▸ **Task objective**
Each line of the data below containing "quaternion" needs to be listed.

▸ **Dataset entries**
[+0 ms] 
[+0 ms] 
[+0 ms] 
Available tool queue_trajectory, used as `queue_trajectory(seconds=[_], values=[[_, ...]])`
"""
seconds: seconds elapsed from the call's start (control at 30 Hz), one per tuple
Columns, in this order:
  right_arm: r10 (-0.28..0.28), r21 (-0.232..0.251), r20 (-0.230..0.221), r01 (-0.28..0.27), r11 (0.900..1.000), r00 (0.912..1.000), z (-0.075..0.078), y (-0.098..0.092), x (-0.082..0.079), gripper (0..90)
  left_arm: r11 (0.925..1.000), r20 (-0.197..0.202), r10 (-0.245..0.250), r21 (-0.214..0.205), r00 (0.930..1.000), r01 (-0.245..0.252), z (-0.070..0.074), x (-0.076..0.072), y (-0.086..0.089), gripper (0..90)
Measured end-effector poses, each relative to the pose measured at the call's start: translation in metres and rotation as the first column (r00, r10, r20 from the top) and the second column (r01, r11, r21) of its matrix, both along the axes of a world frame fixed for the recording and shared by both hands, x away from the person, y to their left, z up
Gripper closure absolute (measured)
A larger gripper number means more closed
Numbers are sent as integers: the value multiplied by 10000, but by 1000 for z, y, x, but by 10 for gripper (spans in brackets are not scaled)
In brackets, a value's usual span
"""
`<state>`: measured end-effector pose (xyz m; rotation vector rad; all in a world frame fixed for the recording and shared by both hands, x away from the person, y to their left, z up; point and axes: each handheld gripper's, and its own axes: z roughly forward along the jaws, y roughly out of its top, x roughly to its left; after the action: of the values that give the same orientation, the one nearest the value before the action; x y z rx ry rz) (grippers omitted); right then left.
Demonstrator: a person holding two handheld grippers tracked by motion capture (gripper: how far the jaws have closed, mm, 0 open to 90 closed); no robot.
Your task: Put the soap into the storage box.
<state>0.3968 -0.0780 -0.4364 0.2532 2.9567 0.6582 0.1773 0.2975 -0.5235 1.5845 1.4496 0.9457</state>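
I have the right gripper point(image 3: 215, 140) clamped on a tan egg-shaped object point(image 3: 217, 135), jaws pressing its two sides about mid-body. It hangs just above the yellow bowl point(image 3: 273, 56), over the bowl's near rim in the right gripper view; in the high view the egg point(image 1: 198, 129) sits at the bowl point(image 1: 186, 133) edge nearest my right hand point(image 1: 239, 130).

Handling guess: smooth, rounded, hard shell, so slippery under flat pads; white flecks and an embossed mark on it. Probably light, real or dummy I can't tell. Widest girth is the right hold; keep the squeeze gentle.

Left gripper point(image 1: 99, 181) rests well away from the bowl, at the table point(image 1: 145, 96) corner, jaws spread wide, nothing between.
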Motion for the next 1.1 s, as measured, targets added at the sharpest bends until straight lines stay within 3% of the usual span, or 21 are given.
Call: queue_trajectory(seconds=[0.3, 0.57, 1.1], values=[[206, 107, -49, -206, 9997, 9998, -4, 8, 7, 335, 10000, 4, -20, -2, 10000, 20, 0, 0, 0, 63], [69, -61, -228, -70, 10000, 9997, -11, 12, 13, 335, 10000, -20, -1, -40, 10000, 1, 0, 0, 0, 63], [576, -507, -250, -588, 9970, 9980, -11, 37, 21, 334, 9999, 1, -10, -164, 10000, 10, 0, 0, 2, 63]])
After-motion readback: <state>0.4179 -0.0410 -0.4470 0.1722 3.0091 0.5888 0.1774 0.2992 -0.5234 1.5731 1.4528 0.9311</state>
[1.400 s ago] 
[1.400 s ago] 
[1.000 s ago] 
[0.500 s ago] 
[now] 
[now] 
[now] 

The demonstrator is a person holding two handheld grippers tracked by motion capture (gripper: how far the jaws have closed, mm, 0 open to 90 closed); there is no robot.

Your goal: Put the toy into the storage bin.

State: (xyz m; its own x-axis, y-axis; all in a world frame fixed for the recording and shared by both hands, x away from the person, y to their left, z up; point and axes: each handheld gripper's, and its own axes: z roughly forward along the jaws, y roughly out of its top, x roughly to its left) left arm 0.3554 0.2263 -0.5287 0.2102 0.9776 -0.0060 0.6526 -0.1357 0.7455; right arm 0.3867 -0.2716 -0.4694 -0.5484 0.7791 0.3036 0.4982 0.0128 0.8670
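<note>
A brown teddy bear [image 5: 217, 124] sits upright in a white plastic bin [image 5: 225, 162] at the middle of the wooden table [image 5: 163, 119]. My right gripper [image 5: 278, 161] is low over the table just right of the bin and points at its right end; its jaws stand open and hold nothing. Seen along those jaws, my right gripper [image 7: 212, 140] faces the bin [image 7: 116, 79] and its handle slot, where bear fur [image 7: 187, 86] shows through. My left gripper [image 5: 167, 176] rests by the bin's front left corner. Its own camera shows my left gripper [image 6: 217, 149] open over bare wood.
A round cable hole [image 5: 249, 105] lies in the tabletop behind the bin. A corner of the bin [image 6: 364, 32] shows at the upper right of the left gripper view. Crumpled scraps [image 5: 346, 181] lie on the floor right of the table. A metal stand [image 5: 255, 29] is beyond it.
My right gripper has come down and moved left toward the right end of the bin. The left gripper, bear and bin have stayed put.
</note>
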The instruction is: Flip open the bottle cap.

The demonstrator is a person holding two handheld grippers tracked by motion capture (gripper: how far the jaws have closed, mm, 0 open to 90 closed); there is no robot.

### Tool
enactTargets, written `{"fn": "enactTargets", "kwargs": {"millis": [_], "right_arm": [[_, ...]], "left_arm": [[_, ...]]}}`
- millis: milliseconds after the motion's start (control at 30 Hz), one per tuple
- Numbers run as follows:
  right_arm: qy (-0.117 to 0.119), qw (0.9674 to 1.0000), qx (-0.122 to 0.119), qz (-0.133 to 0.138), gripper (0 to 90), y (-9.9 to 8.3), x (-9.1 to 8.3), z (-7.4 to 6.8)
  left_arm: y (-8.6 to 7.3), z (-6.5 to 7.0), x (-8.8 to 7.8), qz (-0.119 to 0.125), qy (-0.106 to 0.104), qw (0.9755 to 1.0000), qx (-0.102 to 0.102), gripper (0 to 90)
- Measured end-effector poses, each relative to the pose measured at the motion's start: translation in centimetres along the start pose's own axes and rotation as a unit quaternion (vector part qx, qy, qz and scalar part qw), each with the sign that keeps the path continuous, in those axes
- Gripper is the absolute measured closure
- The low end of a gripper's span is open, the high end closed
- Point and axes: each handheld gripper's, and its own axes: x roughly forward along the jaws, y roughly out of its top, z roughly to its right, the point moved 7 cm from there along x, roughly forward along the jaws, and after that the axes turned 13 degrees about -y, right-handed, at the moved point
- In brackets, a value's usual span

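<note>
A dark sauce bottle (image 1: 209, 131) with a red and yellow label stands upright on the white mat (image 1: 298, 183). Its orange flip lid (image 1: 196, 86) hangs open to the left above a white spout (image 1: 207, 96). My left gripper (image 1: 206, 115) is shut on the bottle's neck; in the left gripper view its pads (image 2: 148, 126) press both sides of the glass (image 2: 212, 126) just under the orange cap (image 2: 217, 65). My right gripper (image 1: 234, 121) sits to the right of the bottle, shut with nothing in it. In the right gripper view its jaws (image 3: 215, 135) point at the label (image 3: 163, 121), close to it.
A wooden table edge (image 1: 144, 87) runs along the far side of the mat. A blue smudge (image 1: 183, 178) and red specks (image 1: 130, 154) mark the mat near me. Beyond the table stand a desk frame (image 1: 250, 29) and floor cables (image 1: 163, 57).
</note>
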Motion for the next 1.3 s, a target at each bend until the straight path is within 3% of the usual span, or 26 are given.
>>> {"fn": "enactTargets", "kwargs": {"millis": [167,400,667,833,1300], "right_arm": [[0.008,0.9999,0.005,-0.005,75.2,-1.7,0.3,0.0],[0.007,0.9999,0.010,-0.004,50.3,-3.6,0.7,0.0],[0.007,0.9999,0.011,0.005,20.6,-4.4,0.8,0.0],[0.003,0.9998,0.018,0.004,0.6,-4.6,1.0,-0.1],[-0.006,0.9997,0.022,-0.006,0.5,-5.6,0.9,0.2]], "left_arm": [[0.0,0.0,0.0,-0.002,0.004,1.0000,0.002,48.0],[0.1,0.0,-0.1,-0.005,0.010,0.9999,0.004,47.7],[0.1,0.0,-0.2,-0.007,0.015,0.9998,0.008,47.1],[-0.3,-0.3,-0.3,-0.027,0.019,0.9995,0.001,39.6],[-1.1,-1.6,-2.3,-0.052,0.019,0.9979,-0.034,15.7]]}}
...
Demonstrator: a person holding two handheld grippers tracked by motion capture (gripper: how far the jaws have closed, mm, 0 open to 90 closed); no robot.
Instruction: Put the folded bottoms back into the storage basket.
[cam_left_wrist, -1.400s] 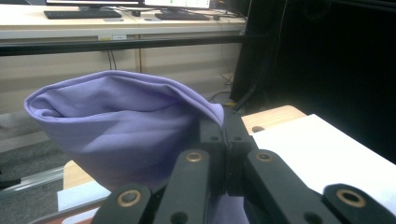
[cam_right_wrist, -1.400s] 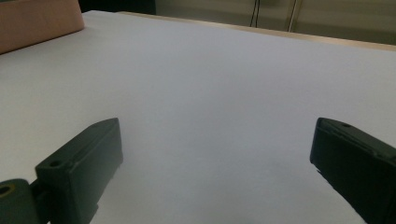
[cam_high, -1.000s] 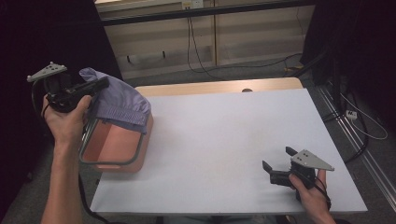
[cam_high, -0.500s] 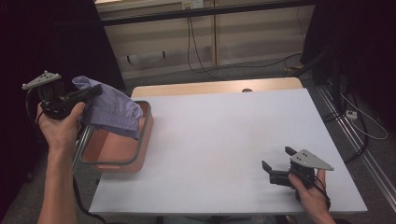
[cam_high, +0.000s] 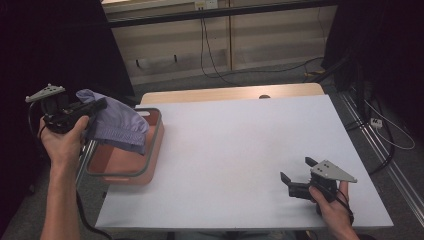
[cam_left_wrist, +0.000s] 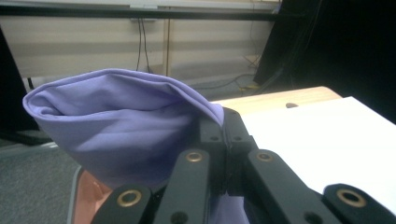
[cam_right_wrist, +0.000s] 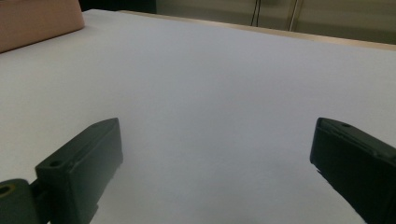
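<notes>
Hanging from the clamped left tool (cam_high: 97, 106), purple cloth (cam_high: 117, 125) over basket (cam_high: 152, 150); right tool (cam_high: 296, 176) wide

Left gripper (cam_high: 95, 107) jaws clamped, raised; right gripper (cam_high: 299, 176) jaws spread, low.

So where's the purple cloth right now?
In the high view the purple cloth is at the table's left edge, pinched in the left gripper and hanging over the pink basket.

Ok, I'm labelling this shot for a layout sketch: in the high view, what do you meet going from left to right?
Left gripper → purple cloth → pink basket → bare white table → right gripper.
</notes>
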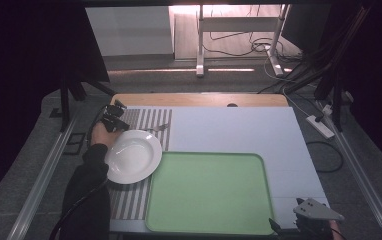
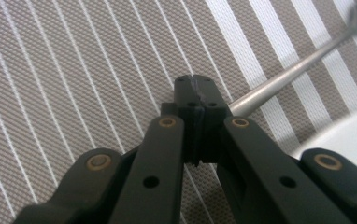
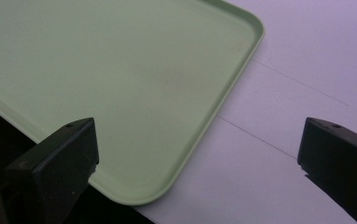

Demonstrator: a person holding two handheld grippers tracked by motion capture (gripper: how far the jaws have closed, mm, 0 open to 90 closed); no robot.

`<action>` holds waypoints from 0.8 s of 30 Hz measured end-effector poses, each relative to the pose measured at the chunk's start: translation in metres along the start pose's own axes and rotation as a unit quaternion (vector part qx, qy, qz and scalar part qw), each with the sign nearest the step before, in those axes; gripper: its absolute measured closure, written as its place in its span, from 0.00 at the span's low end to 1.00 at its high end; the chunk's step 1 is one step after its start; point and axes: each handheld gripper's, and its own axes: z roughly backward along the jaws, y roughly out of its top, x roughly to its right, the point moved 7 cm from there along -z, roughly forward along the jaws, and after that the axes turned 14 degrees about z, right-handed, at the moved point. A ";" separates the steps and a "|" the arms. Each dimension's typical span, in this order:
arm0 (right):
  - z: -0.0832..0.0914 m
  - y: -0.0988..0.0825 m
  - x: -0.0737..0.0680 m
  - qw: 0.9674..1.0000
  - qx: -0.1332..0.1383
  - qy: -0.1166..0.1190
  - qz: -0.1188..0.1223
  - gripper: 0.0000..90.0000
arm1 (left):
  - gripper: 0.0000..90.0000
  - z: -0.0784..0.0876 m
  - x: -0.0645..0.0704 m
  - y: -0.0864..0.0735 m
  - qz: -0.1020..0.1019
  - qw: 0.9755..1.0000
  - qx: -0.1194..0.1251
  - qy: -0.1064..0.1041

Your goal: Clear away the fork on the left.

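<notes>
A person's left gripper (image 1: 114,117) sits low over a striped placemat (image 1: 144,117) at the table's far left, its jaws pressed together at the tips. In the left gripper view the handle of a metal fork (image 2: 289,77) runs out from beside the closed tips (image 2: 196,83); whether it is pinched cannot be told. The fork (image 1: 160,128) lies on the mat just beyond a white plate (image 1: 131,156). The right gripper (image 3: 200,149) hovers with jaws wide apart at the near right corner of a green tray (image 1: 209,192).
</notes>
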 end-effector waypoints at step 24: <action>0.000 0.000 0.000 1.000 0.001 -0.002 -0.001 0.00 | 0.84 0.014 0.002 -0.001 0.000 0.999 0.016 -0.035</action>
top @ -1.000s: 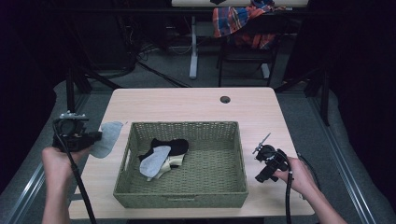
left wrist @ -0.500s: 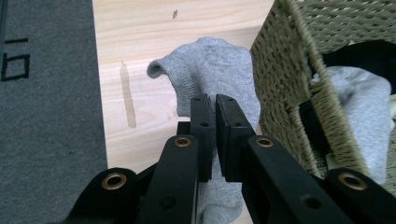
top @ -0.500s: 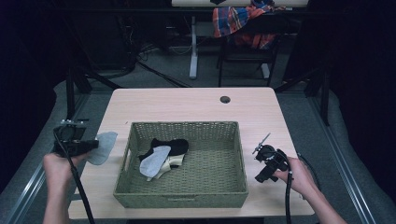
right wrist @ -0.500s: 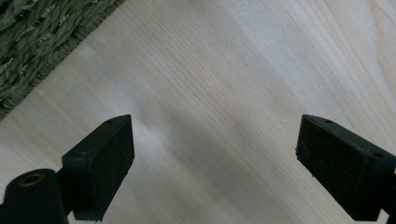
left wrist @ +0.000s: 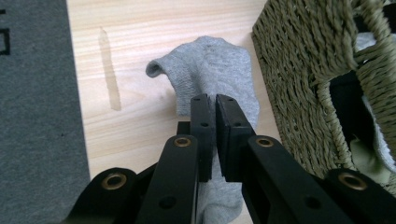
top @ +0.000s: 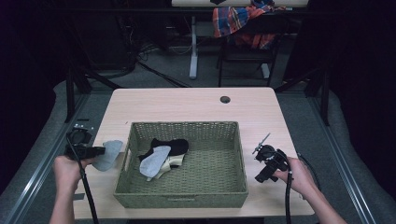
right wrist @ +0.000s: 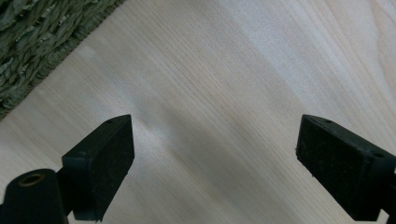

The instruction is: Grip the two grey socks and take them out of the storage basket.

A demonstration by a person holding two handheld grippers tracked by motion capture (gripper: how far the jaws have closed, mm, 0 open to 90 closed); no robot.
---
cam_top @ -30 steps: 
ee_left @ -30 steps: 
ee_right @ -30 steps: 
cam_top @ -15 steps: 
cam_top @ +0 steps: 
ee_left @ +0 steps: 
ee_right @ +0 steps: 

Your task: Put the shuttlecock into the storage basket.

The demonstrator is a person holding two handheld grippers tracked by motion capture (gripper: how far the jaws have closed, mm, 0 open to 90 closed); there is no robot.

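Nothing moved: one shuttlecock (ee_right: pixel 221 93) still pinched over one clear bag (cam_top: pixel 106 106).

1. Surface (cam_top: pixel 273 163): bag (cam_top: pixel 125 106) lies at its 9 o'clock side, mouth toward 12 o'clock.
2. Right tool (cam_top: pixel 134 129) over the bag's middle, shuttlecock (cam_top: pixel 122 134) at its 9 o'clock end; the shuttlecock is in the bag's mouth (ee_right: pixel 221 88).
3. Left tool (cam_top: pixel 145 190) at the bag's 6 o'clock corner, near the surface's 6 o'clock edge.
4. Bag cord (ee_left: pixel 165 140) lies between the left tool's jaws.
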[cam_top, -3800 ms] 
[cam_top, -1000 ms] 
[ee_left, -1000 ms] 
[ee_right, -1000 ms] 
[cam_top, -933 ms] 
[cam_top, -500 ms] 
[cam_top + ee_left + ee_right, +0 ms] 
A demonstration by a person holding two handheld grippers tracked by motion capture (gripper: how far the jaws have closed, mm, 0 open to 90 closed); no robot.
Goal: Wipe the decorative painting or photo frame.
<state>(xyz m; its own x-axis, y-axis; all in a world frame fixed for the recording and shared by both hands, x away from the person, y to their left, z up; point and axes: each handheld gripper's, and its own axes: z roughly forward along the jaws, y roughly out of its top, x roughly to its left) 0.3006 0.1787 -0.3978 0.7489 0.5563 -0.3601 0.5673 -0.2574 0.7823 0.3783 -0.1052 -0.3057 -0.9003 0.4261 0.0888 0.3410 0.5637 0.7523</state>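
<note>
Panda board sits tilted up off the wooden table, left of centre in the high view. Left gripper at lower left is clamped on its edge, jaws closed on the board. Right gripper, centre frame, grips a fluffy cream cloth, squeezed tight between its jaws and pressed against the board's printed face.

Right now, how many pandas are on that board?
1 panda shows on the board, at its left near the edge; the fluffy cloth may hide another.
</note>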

▸ **Written answer**
- Measured end-effector poses, each relative to the pose measured at the motion's start: translation in centimetres along the start pose's own axes and rotation as a unit quaternion (vector part qx, qy, qz and scalar part qw), each with the sign that keeps the path continuous, in those axes
`<action>` holds waypoints from 0.8 s of 30 Hz measured end-effector poses, each relative to the pose measured at the chunk's start: translation in metres along the start pose's own axes and rotation as a unit quaternion (vector part qx, qy, qz and scalar part qw), each with the sign nearest the step before, in those axes; gripper: its absolute measured closure, written as its place in its span, from 0.00 at the span's low end to 1.00 at its high end; the chunk's step 1 is one step after its start; point and axes: each handheld gripper's, and its own axes: z roughly backward along the jaws, y roughly out of its top, x roughly to its right, the point moved 7 cm from there along -z, roughly forward along the jaws, and after that the axes turned 14 degrees about z, right-handed, at the moved point. A ";" separates the steps and a "|" the arms. Each dimension's typical span, in this order:

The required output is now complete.